Moderation is key to modernity and progress. The application of moderation in the Saudi way of life was amply demonstrated when this June Saudi Arabia lifted the ban on women driving vehicles in public. Though I didn’t see many women driving cars on Saudi roads during my fortnight-long stay in the kingdom, the decision has been widely acclaimed and has far-reaching consequences. It empowers women and is a giant leap towards achieving gender equality in a society where the law has been loaded against the women.

Another step that is putting Saudi Arabia on the path of moderation is a negligible presence of mutawa or cops who would impose morality in public. “Earlier, you would see women in public fully covered from head to toe and they would not venture out without a male companion.

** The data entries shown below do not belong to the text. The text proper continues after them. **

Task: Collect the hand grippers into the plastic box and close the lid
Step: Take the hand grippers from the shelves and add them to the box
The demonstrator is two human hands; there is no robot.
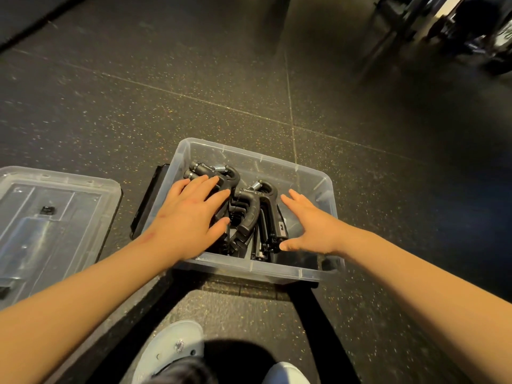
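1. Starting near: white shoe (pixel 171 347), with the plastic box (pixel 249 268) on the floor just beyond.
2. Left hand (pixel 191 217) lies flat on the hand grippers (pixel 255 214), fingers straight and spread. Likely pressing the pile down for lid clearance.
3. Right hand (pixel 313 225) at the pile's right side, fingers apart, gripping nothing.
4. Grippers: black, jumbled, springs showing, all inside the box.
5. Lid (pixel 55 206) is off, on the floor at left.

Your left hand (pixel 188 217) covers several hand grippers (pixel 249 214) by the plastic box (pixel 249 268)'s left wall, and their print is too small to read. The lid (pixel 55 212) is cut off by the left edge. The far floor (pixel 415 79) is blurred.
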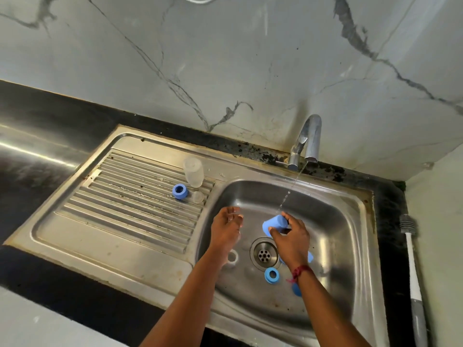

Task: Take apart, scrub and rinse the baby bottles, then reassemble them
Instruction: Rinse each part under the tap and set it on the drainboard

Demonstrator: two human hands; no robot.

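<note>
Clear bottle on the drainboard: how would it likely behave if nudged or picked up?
The clear bottle looks empty and thin-walled, so it is probably light. It stands tall and narrow on the ribbed drainboard, so a sideways nudge may tip it; once down, its round body would likely roll. Water runs from the tap, so it may be wet and slippery.

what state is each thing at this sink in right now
tap: running
blue cap: held by right hand under the stream
left hand: open, empty
bottle: standing on draining board, ring off
blue ring: lying beside bottle
second blue ring: loose in sink
brush: lying on counter
</note>
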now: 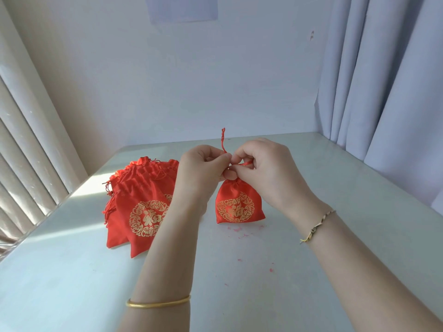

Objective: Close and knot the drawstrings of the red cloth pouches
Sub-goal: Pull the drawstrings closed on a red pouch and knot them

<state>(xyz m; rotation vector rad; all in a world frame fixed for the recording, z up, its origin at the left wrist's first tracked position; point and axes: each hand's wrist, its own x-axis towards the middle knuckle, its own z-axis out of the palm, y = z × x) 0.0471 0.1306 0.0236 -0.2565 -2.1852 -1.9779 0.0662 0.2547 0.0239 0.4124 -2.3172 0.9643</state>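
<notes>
With left hand and right hand both pinching the thin drawstring at the gathered neck, we judge the pouch soft, light and likely slippery.

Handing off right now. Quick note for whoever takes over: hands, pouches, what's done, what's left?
Left hand: grip pinches the drawstring at the neck of the small red pouch.
Right hand: pinches the same drawstring, close beside it.
The pouch stands on the table, neck gathered, one string end sticking up.
The pile of red pouches lies to its left, no hand on it.
Done: this pouch is drawn shut.
Left: its knot (hidden by fingers), then the pile; I cannot tell whether those are knotted.
</notes>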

Now many don’t don face veil and are visible everywhere,” says a cousin who works as a mechanic in Medina, the Prophet’s city. I accompany the same cousin to a mall in Medina. Men and women, in separate queues, line up outside the massive mall’s ground floor coffee shop. The women’s queue is longer than the men’s. The same cousin narrates how a decade or so ago one of his male colleagues was punished by a mutawa because he was found travelling in a car with a female colleague.

The change can be easily seen at the shops too. So, while looking for a vial of perfume at a duty-free shop at Jeddah airport, I come across saleswomen demonstrating the brand’s “good” quality to male customers with aplomb. Yes, she is in full hijab. So, what? A beginning has been made. Women are no longer invisible from the public spaces and the long-closed society is mercifully opening up.

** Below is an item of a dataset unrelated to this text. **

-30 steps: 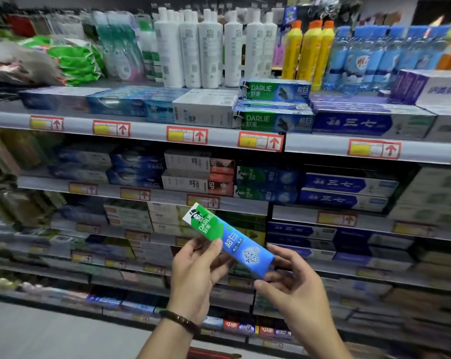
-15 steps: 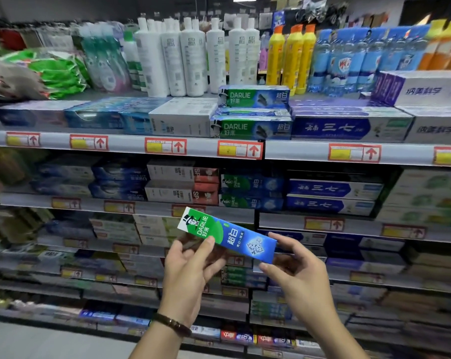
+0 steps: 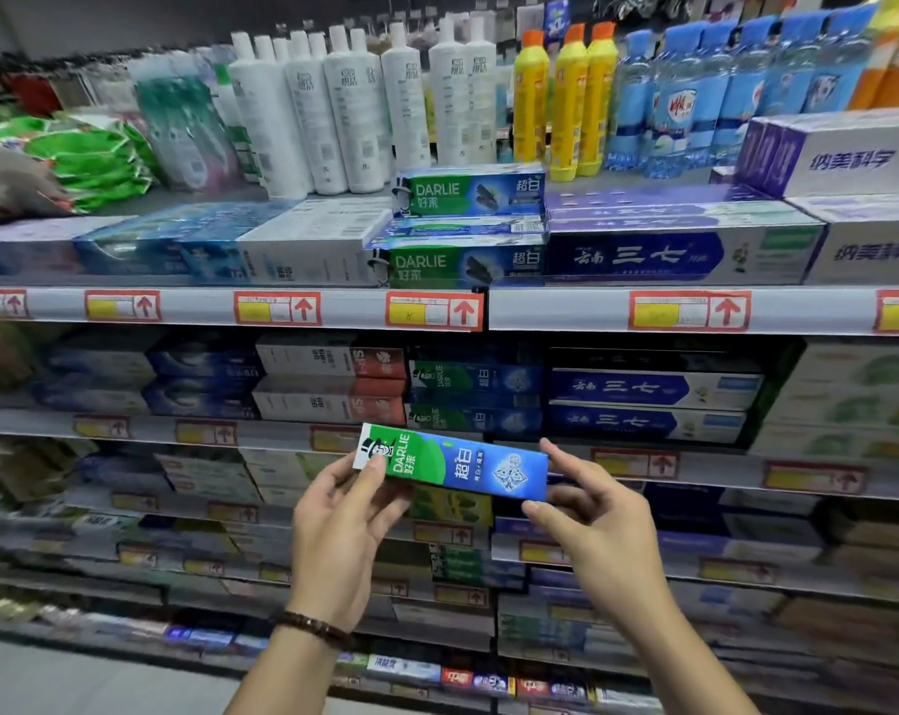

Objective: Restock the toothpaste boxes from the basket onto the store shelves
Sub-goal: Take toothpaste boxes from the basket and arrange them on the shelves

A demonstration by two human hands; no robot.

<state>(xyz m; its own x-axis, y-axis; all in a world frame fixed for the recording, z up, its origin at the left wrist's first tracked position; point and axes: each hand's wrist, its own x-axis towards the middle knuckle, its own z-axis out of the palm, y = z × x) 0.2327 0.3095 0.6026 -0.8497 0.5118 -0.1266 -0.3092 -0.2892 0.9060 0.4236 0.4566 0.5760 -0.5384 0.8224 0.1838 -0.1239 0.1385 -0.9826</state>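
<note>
Toothpaste box [image 3: 452, 464] is held in mid-air before the shelves [image 3: 555, 308], long side almost level, right end slightly lower. Left hand [image 3: 344, 534] pinches the left end, thumb on the front face, fingers behind. Right hand [image 3: 597, 518] pinches the right end between thumb below and forefinger above. A dark bead bracelet [image 3: 308, 624] sits on the left wrist. The box front reads "DARLIE 好来" on green and "超白" on blue, with a top-hatted figure at the left end. Matching Darlie boxes [image 3: 475, 379] lie stacked on the second shelf, just above and behind the held box; nothing stands between them. On the top shelf, darker Darlie boxes [image 3: 460, 265] are stacked, also marked "超白". Beside these, to the right, are blue boxes [image 3: 658, 255] marked "三七" and white-purple boxes [image 3: 849, 157] marked "纳美科学". Behind stand white bottles [image 3: 333, 110], yellow bottles [image 3: 566, 100] and blue bottles [image 3: 695, 95]. Red-framed price tags [image 3: 434, 311] carry up-arrows; their print is unreadable. The lower shelves are blurred.
</note>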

Many may argue that the socially reform-minded Crown Prince has also jailed some activists, including those who fought for the rights of women in Saudi Arabia. And they also argue that this January bin Salman put as many as 11 Saudis, including some cousins and a billionaire businessman Alwaleed bin Talal, the richest man in the Middle East, under house arrest at the luxurious Riyadh Ritz-Carlton on charges of corruption. This anti-corruption purge also stems from a resolve the Crown Prince makes in his Vision Document. “We will immediately adopt wide-ranging transparency and accountability reforms and, through the body set up to measure the performance of government agencies, hold them accountable for any shortcomings,” reads the Vision Document.

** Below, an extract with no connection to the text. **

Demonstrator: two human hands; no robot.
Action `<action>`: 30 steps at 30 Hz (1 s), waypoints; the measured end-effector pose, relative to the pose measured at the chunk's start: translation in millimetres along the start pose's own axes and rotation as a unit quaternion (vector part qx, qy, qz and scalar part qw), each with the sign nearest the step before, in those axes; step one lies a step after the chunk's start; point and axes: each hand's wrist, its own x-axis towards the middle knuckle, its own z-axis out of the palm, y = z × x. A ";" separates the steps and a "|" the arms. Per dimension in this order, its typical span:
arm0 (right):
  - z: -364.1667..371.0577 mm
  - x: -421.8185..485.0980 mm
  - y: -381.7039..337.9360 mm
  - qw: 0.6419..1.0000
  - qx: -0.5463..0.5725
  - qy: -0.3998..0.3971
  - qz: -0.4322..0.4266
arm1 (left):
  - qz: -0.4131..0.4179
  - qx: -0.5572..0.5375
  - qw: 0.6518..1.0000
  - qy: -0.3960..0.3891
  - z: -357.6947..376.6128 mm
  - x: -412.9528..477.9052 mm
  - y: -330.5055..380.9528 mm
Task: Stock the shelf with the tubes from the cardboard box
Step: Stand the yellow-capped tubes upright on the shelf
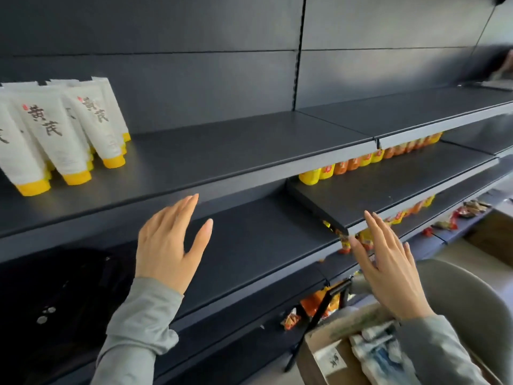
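Several white tubes with yellow caps (58, 134) stand cap-down at the left end of the dark upper shelf (236, 154). My left hand (169, 240) hovers flat and empty in front of that shelf's front edge, fingers straight. My right hand (388, 265) is also spread and empty, held above the cardboard box (316, 354) at the lower right. More tubes (380, 351) lie inside the box, partly hidden by my right sleeve.
Lower shelves to the right carry rows of yellow and orange packets (369, 159). A black bag (55, 301) sits on a low shelf at the left. A grey chair back (466, 295) stands behind the box. A blurred figure shows at the far upper right.
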 end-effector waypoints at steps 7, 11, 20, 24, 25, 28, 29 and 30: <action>-1.5 -20.8 61.9 0.997 -0.001 0.015 0.077 | -0.006 -0.022 0.996 -0.089 61.9 -11.3 32.7; 13.5 -33.0 89.4 0.991 -0.008 0.002 0.135 | 0.007 -0.029 0.989 -0.145 99.3 -14.1 34.4; 77.2 -68.3 131.5 0.958 0.012 -0.004 0.286 | 0.054 -0.085 0.964 -0.245 181.8 -8.0 13.8; 105.5 -83.3 140.4 0.940 0.017 -0.011 0.342 | 0.072 -0.115 0.949 -0.284 212.7 -5.2 5.1; 111.0 -86.2 142.0 0.936 0.018 -0.012 0.352 | 0.074 -0.122 0.945 -0.295 219.8 -5.2 4.0; 124.8 -93.6 147.8 0.926 0.021 -0.008 0.378 | 0.083 -0.140 0.929 -0.332 240.2 -8.8 5.2; 128.9 -95.6 150.3 0.922 0.025 -0.006 0.386 | 0.089 -0.144 0.924 -0.343 246.4 -11.1 6.3; 133.1 -97.6 153.3 0.918 0.030 -0.004 0.395 | 0.095 -0.147 0.919 -0.354 252.4 -13.8 7.5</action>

Evidently, the 35-year-old Crown Prince is a man in hurry. Age decidedly is on his side. But he is moving against a mountain of odds and has made many enemies. And the enemies are more within than without. His anti-Hauthi adventure in Yemen is bleeding Saudi Arabia economically.

But if Saudi Arabia withstood the storms that the Arab Spring caused in its neighbourhood, credit must also to the House of Saud which enjoys awe and respect among the civilians. Or are the citizens too afraid to raise a voice against the House of Saud? The same House of Saud concluded a pact in 1733 with Ibn Abdul Wahhab, the preacher whose dangerous ideology would be known as Saudi-funded Wahhabism. The good thing is that bin Salman acknowledges the mistakes the kingdom made in the past. In an interview to the Washington Post in June this year, bin Salman admitted that Saudi Arabia invested in mosques and madrassas overseas during the Cold War at the behest of its Western Allies. He added that successive Saudi governments lost track of the funding. And then he resolved: “we have to get it all back.” Not surprisingly, the funding for the project of Wahhabism has almost dried up.

The House of Saud commands approval of the Saudis also because of the way the royals conduct themselves. “There are thousands of princes. But, unlike the sons of Saddam Hussein who were rumoured to have kidnapped numerous women from the streets, one doesn’t hear Saudi princes terrorising its citizens. That helps project it as a benevolent kingdom,” explains Siraj Wahab, a senior journalist at Jeddah-based Arab News.

The destiny’s child, Mohammed Bin Salman, may change Saudi Arabia’s course of history.